Despite its significant findings, this study has a few limitations. Firstly, the sample size in the study was relatively small, which may limit the generalizability of the findings. A larger sample size would provide more robust results and enhance the reliability of the nomogram. Secondly, the study mainly focused on MSCT and clinical factors, potentially overlooking other relevant variables that could influence fibrosis in IBD. Including a broader range of factors, such as genetic markers or histopathological characteristics, would provide a more comprehensive understanding of fibrosis in this context. Thirdly, although the performance of the radiomics nomogram was promising, external validation in independent cohorts is necessary to confirm its accuracy and generalizability. Lastly, the study did not explore the impact of treatment interventions or longitudinal changes in fibrosis over time, which could provide valuable insights into disease progression and therapeutic response.

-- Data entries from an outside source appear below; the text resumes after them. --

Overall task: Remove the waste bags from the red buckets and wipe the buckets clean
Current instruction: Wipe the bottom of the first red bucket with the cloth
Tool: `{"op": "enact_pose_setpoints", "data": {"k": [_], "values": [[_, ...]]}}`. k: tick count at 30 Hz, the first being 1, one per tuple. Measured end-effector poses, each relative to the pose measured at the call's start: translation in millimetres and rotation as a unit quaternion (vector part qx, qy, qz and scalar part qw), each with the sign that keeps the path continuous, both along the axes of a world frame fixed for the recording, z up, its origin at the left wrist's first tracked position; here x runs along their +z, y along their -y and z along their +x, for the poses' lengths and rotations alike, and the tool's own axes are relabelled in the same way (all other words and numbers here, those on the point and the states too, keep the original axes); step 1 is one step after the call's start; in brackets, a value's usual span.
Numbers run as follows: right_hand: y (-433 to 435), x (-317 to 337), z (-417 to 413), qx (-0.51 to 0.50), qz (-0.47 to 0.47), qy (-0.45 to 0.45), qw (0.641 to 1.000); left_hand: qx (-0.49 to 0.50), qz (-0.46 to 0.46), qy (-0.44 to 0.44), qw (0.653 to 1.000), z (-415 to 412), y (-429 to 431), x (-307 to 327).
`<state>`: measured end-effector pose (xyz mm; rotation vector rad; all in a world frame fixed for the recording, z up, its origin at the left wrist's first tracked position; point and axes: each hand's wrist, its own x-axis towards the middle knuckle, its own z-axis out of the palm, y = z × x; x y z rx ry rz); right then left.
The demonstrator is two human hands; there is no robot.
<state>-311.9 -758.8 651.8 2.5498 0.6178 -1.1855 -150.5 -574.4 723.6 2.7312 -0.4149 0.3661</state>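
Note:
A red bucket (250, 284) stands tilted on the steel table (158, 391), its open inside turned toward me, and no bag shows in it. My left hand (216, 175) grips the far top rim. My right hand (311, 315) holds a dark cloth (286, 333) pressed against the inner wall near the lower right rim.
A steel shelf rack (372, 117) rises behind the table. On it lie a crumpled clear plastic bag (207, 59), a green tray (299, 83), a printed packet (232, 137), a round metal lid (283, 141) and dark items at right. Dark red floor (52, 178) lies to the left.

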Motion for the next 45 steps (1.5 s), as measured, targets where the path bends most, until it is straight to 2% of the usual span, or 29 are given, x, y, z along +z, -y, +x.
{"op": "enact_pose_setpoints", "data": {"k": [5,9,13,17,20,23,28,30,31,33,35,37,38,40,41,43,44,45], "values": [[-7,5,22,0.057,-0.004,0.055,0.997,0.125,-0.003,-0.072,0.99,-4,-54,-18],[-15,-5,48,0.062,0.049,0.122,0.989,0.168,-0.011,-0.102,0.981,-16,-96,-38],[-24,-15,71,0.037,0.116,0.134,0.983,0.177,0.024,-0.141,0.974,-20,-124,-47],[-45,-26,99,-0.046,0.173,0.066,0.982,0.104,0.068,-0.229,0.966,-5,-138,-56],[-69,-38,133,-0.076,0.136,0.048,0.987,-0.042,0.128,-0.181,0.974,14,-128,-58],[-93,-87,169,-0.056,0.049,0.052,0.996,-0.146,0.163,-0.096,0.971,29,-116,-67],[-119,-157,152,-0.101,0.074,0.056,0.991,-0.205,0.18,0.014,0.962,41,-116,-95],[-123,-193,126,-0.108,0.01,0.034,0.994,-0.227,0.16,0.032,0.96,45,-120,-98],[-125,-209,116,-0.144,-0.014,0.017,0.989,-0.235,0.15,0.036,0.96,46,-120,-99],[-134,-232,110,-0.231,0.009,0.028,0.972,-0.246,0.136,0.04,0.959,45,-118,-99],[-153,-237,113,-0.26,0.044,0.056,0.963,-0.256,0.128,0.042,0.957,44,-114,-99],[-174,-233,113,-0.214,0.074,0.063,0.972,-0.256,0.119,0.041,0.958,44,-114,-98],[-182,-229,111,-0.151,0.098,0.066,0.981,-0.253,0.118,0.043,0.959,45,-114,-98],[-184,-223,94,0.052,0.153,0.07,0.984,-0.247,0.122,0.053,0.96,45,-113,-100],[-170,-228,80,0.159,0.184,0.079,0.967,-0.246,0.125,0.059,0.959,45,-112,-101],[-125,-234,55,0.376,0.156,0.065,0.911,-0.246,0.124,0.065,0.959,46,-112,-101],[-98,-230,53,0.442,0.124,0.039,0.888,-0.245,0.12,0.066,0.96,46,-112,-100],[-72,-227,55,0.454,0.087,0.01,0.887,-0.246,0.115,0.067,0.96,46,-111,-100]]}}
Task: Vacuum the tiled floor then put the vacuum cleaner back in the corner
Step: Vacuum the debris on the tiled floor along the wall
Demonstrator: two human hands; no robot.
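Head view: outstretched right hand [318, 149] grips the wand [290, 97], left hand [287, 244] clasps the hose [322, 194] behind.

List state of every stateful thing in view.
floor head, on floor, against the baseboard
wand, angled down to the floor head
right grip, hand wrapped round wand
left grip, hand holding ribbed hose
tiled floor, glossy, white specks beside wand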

Future research should address these limitations to further strengthen the clinical applicability and utility of the radiomics nomogram in stratifying fibrosis in IBD. In considering the implementation of the radiomics nomogram in clinical settings, the integration of this tool holds great promise for enhancing patient care, yet several potential barriers and considerations must be addressed to ensure its widespread adoption. Standardizing imaging protocols and ensuring data consistency are crucial for reliable results, while addressing data privacy and security concerns is essential to maintain patient confidentiality. Additionally, fostering interdisciplinary collaboration and ensuring the medical staff’s proficiency with the tool are vital steps towards seamlessly incorporating the radiomics nomogram into routine clinical practice.

In conclusion, the radiomics nomogram based on MSCT and clinical factors shows promise in stratifying fibrosis in inflammatory bowel disease. It outperforms traditional clinical models and provides a personalized risk assessment. Further validation and addressing identified limitations are needed to enhance its applicability. Implementing this nomogram can improve patient care by enabling accurate fibrosis stratification and guiding tailored treatment strategies in IBD.